アタシ、本当にそんな強いのかな? たった500しか無い椅子に座れるくらい、人に教えるが上手なのかしら?
そういうの考え出したら、やっぱり大学でちゃんと勉強して、事務でも何でもいいから普通に就職する方が良いんじゃないかって……
ま、結局それも失敗して、挙句の果てにこんなとこにまで飛ばされちゃったわけだけど。あーあ、ホント親不孝者よねー」
リッツがとぼけて語った言葉に、しかしクァーティーは返すことができなかった。
思うことが無いわけではない。だがそれはやはり結果論に過ぎず、リッツ自身決して答えを期待して問いかけていたわけではないのだろう。
「……結局アタシって、自分を信じきれないのよ。
〈殴り賢者〉なんて言えば聞こえは良いけど、やってることは中途半端じゃない?」
リッツがミラージュ&ヴィジョンズ・オンラインを始めたきっかけは、まだ大学に通っていた際、ゼミの友人に誘われたからに過ぎない。
最初はモンクをやろうかと思ったが、時は折り悪く「〈重騎士〉に非ずんば前衛に非ず」と謳われていた時代。
仕方なく、友人に薦められるがまま〈魔導師〉を志したのが初めてのキャラクターであったという。
やってみれば、派手な呪文が飛び交う〈魔導師〉の戦場はそれはそれでリッツの感性に合っていた。
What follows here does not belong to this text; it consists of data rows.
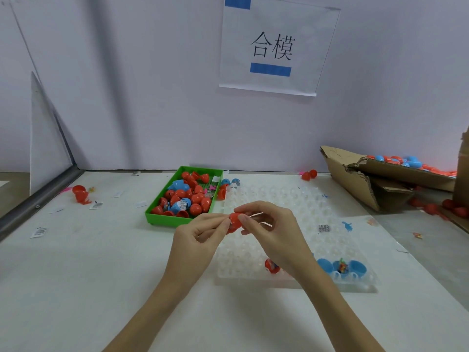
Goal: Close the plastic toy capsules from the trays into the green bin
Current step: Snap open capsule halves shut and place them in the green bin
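Observation:
Both hands meet above the left edge of the clear plastic tray (291,207). My left hand (200,237) and my right hand (269,227) pinch one red capsule (235,221) between their fingertips. The green bin (162,219) stands just behind my left hand, filled with several red and blue capsules. In the tray's near row sit a red capsule half (272,266) and open blue capsule halves (341,268), one with a small toy inside. The rest of the tray's cups look bare.
A torn cardboard box (360,184) at the right holds several more capsules. Loose red capsules (80,193) lie at the far left, and another loose pair (309,174) lies by the back wall. Small paper slips are scattered on the white table. A metal rail runs along the left edge.

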Demonstrator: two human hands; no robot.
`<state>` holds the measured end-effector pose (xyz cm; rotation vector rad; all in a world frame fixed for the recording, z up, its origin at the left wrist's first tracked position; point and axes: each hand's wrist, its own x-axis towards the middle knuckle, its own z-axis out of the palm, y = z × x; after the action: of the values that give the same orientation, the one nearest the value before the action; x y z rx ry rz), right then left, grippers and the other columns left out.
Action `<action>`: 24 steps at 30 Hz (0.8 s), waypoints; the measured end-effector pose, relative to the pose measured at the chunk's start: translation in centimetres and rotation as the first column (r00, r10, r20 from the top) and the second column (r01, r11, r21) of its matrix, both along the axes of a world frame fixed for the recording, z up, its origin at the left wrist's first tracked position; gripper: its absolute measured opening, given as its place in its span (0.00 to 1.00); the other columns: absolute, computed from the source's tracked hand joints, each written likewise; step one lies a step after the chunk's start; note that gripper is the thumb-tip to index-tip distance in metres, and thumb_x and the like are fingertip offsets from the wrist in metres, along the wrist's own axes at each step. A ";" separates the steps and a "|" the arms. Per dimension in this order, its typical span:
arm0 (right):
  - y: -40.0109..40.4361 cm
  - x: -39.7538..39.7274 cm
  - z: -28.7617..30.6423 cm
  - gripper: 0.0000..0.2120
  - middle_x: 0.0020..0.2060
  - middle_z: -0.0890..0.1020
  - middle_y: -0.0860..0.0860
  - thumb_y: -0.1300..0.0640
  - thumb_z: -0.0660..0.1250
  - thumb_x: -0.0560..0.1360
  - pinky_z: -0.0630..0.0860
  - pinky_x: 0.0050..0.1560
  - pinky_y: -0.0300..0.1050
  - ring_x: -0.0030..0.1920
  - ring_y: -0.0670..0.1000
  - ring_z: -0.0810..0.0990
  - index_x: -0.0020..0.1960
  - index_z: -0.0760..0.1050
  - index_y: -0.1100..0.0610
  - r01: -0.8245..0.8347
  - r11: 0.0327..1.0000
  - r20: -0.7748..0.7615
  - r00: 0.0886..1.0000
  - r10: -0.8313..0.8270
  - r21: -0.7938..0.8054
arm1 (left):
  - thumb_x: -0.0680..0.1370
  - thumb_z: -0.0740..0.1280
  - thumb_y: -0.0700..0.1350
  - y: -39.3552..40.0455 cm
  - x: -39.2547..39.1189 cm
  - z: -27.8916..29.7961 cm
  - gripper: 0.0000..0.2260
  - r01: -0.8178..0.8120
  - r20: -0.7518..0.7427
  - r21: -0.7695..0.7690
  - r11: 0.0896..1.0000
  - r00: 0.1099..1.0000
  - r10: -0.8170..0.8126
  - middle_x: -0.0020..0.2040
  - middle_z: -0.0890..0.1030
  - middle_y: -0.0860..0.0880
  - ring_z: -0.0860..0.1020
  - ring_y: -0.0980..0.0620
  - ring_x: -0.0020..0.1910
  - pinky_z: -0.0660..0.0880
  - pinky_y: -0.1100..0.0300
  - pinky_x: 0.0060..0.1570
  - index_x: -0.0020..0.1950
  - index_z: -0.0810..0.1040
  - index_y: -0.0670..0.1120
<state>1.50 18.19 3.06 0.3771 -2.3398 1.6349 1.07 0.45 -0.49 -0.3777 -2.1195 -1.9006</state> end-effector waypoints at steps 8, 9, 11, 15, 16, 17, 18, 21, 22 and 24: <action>-0.2 0.1 -0.2 0.07 0.47 0.87 0.46 0.60 0.73 0.78 0.83 0.53 0.44 0.47 0.48 0.86 0.55 0.85 0.52 -0.047 0.999 -0.023 0.999 0.048 0.020 | 0.76 0.77 0.40 -0.2 0.0 0.1 0.08 -0.041 0.045 0.174 0.984 0.998 0.033 0.47 0.88 0.51 0.87 0.54 0.50 0.81 0.67 0.50 0.52 0.88 0.52; -0.2 0.1 -0.3 0.07 0.47 0.87 0.46 0.60 0.74 0.78 0.83 0.53 0.43 0.47 0.48 0.86 0.55 0.85 0.52 -0.045 0.999 -0.028 0.999 0.046 0.020 | 0.75 0.77 0.39 -0.2 0.0 0.2 0.08 -0.049 0.063 0.213 0.976 0.997 0.036 0.47 0.88 0.50 0.87 0.54 0.49 0.80 0.68 0.49 0.50 0.88 0.51; -0.3 0.1 -0.4 0.07 0.46 0.87 0.46 0.60 0.74 0.78 0.83 0.52 0.42 0.46 0.47 0.86 0.55 0.85 0.52 -0.031 0.999 -0.041 0.999 0.032 0.015 | 0.75 0.77 0.43 -0.3 -0.1 0.4 0.05 -0.038 0.105 0.269 0.962 0.994 0.009 0.47 0.88 0.49 0.87 0.53 0.49 0.80 0.68 0.49 0.49 0.87 0.51; -0.4 0.0 -0.5 0.07 0.46 0.87 0.47 0.60 0.72 0.79 0.82 0.52 0.40 0.45 0.46 0.87 0.56 0.84 0.54 0.018 0.999 -0.060 0.998 -0.020 -0.036 | 0.74 0.74 0.52 -0.4 0.0 0.8 0.11 0.059 0.133 0.307 0.950 0.986 -0.104 0.52 0.88 0.50 0.85 0.53 0.56 0.80 0.66 0.55 0.54 0.88 0.55; -0.3 0.0 -0.4 0.07 0.46 0.87 0.47 0.61 0.72 0.79 0.82 0.51 0.39 0.45 0.47 0.87 0.57 0.84 0.55 0.015 0.998 -0.058 0.998 -0.019 -0.066 | 0.73 0.75 0.51 -0.5 0.1 1.0 0.11 0.083 0.106 0.284 0.955 0.988 -0.117 0.53 0.88 0.51 0.85 0.54 0.57 0.79 0.68 0.54 0.55 0.87 0.56; -0.2 0.0 -0.3 0.07 0.46 0.88 0.48 0.61 0.72 0.79 0.82 0.51 0.38 0.46 0.47 0.87 0.56 0.84 0.55 0.001 0.994 -0.049 0.999 -0.006 -0.105 | 0.73 0.76 0.49 -0.4 0.2 1.0 0.12 0.109 0.075 0.264 0.958 0.988 -0.133 0.53 0.88 0.51 0.85 0.55 0.56 0.79 0.69 0.53 0.56 0.87 0.56; -0.2 0.0 -0.2 0.07 0.46 0.88 0.48 0.61 0.72 0.79 0.82 0.51 0.38 0.46 0.48 0.88 0.56 0.85 0.56 -0.016 0.990 -0.034 0.999 0.012 -0.141 | 0.72 0.77 0.48 -0.4 0.3 1.1 0.13 0.126 0.049 0.251 0.960 0.989 -0.142 0.53 0.88 0.51 0.85 0.54 0.56 0.79 0.69 0.52 0.56 0.86 0.57; -0.5 0.2 -0.2 0.07 0.46 0.88 0.47 0.60 0.71 0.80 0.81 0.50 0.36 0.46 0.48 0.88 0.56 0.85 0.54 -0.064 0.978 -0.004 0.998 0.065 -0.201 | 0.71 0.78 0.46 -0.3 0.3 1.2 0.15 0.088 0.000 0.217 0.972 0.996 -0.090 0.53 0.87 0.52 0.86 0.52 0.53 0.80 0.67 0.51 0.56 0.85 0.58; -0.6 0.3 -0.2 0.07 0.46 0.88 0.46 0.60 0.71 0.80 0.81 0.50 0.35 0.46 0.48 0.88 0.57 0.85 0.53 -0.075 0.975 -0.004 0.997 0.076 -0.211 | 0.70 0.79 0.45 -0.3 0.4 1.3 0.16 0.073 -0.008 0.208 0.975 0.997 -0.073 0.52 0.87 0.53 0.86 0.52 0.53 0.81 0.67 0.51 0.56 0.86 0.59; -0.7 0.3 -0.1 0.08 0.46 0.88 0.45 0.59 0.71 0.80 0.80 0.50 0.34 0.46 0.48 0.88 0.56 0.85 0.52 -0.095 0.969 -0.011 0.995 0.095 -0.227 | 0.70 0.78 0.45 -0.5 0.5 1.5 0.16 0.058 -0.036 0.173 0.983 0.998 -0.053 0.52 0.87 0.54 0.86 0.53 0.52 0.81 0.67 0.51 0.57 0.87 0.57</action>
<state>1.84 17.51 2.94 0.4461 -2.1328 1.9226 1.52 -0.02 0.98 -0.4293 -1.9242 -2.0773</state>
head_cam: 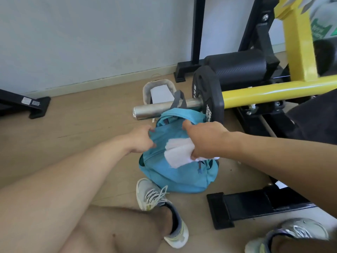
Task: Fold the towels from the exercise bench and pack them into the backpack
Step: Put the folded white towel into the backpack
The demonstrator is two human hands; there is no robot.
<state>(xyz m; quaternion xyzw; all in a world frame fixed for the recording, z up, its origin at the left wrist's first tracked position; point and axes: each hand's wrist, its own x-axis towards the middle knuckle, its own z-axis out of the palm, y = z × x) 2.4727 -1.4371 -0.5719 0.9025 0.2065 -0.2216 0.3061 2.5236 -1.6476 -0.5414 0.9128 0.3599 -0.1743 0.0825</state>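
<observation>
The teal backpack (177,172) stands on the wooden floor (82,128) at frame centre, its top leaning toward 12 o'clock under the chrome bar sleeve (164,109) of a yellow-framed machine (273,92).

Left hand (141,141): grip closed in a pinch on the backpack fabric at the upper left edge of the bag. Fingers are curled; the fabric is bunched between fingertips and thumb.

Right hand (205,139): grip closed round a folded white towel (179,155). The towel projects from the hand toward 8 o'clock and lies against the front face of the backpack, over its mid-section. The thumb points toward 11 o'clock, near the backpack's top rim. Whether the towel has entered an opening of the bag cannot be told.

A black weight plate (207,95) sits on the bar at 1 o'clock from the backpack, just beside its top. A grey fabric container (158,88) holding a white object lies on the floor at 12 o'clock, behind the bar sleeve. A black frame foot (242,207) rests on the floor at 4 o'clock. The person's left shoe (156,199) touches the backpack's lower edge at 7 o'clock; the right shoe (291,232) stands at 5 o'clock, well apart.
</observation>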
合って、いたはずなのだが。
太陽に雲がかかる。真四角に切り取られた中庭に、再び穏やかなコントラストが戻り。
「本当に拳だけで全ての問題が解決するのなら、アタシはいくらだって強くなってやるのになぁ……」
リッツが呟いた言葉は、リッツ自身の耳にも入らぬまま、風の音に遮られて消えた。
クァーティーの唇が、二、三度迷ったように開かれて、やはり何も言葉にしないまま閉じられる。
その時、バンッと何かが強く開け放たれた音がした。
アルフォースの部屋に備え付けられた窓が大きく開かれ、つい先程までベッドの上に寝転がっていたのだろう、そこから寝ぐせすらも直していない金髪頭が飛び出す。
"端末"を片手に持ったまま窓から身を乗り出したアルは、中庭で楽にしていた二人を見下ろして叫んだ。